For thoughtful and readable articles on science, we recommend both American Scientist and New Scientist; for subscription information, see their websites.

American Scientist, the magazine of Sigma Xi (the science honor society)

From: Being Stalked by Intelligent Design by Pat Shipman, Nov-Dec 2005 (see complete article on the American Scientist website)


Of Questionable Intelligence

The main premise of ID is that the living organisms on Earth are so complex and so intricately constructed that they cannot plausibly have arisen through the unguided action of natural selection, so there must be an "intelligent designer." (This entity is usually identified as God, but in a deposition taken January 3, 2005, Dover Superintendent  Nilsen suggested that the "master intellect" described in an ID textbook might also be an alien.)

In rhetoric, the line of reasoning used by ID advocates is known as an argument by incredulity.

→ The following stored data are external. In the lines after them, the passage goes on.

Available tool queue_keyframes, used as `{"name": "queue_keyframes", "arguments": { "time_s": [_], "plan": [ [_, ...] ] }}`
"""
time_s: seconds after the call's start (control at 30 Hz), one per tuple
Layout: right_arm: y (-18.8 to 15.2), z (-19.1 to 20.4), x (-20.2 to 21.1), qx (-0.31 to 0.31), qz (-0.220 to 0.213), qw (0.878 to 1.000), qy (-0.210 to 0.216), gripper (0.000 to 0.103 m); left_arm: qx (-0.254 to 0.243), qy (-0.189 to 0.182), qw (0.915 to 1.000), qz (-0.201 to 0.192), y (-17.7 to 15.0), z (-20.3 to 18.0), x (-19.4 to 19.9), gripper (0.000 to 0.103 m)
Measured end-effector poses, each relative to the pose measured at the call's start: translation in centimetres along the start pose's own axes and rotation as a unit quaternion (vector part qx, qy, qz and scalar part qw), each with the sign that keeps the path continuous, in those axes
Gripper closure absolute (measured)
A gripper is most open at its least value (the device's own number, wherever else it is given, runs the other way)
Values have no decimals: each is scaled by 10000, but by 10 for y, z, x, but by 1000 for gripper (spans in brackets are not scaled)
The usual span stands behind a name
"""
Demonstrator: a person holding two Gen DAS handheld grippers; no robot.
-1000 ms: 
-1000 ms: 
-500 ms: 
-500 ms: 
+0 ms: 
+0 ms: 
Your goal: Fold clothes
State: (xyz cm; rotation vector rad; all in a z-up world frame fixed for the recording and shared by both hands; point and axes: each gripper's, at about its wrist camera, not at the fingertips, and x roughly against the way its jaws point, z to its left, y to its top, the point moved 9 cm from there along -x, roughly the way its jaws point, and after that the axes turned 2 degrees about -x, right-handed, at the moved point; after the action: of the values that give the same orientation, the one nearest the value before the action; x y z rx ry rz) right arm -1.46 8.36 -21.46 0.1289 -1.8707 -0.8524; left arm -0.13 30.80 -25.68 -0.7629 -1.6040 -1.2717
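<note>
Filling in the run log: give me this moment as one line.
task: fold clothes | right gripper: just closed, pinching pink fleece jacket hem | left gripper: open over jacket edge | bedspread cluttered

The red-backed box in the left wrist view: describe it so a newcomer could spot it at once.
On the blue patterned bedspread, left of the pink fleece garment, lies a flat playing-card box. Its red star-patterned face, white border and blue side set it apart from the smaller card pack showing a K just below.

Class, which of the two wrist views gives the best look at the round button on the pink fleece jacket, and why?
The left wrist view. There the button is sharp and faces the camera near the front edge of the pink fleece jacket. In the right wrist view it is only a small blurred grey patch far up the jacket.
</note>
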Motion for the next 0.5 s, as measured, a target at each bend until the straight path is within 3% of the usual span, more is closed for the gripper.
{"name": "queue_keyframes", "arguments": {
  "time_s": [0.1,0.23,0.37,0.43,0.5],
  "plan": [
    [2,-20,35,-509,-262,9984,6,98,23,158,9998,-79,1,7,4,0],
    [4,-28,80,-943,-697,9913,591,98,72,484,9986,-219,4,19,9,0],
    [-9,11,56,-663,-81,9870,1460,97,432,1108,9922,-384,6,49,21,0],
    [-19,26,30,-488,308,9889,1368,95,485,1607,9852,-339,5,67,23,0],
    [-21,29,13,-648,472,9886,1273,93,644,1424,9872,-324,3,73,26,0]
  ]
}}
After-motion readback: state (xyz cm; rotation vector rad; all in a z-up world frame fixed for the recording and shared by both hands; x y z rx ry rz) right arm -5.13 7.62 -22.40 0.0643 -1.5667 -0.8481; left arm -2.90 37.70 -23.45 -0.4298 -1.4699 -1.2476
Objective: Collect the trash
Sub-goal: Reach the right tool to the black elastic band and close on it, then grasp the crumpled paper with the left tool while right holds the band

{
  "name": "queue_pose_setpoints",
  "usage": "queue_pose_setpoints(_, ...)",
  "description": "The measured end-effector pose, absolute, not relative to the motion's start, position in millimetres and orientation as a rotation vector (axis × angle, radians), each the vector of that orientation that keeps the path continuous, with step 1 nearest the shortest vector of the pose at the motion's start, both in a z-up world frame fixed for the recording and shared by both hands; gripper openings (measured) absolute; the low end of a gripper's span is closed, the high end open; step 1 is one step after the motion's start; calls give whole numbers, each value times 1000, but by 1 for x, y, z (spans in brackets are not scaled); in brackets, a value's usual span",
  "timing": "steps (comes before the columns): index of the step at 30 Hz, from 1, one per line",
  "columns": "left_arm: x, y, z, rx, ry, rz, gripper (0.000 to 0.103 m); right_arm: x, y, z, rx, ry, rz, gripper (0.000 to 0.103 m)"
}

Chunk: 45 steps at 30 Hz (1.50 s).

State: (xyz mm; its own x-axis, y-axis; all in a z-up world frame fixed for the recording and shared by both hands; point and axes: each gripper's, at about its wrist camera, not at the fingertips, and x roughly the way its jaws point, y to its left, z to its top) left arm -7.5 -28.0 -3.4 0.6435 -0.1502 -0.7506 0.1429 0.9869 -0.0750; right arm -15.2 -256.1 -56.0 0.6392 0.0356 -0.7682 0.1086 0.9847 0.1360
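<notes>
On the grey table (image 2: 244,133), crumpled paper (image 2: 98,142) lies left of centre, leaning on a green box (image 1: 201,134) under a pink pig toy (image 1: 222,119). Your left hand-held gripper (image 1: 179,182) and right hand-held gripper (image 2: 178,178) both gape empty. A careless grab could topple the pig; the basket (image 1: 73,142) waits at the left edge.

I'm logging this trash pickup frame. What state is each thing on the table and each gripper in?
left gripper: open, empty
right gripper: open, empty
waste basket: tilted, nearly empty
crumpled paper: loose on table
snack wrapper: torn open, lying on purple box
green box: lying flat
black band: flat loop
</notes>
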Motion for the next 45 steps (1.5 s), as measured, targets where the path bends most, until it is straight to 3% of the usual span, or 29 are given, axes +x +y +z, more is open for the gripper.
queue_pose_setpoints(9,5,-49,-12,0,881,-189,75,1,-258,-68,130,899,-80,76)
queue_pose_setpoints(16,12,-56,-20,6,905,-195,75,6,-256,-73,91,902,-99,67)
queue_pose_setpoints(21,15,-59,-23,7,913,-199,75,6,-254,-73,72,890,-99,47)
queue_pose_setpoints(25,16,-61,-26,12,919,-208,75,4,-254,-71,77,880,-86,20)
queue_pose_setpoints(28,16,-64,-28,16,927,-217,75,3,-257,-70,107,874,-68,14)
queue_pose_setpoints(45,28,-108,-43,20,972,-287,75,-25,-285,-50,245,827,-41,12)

Because what is entirely plausible to one person is ludicrously unlikely to another, arguments by incredulity are inherently weak. ID is not a scientific theory amenable to testing, but an opinion, a philosophical preference, a belief. That fact made it easy for me to dismiss the ID movement as scientifically unimportant.

I might have settled back into complacency had I not learned that students in the public high school in my town—a town dominated by a major university—can "opt out" of learning about evolution if their parents send a letter to the school. Allowing students to "opt out" of learning the basic facts and theories of biology is about as wise as allowing them to "opt out" of algebra or English: It constitutes malfeasance.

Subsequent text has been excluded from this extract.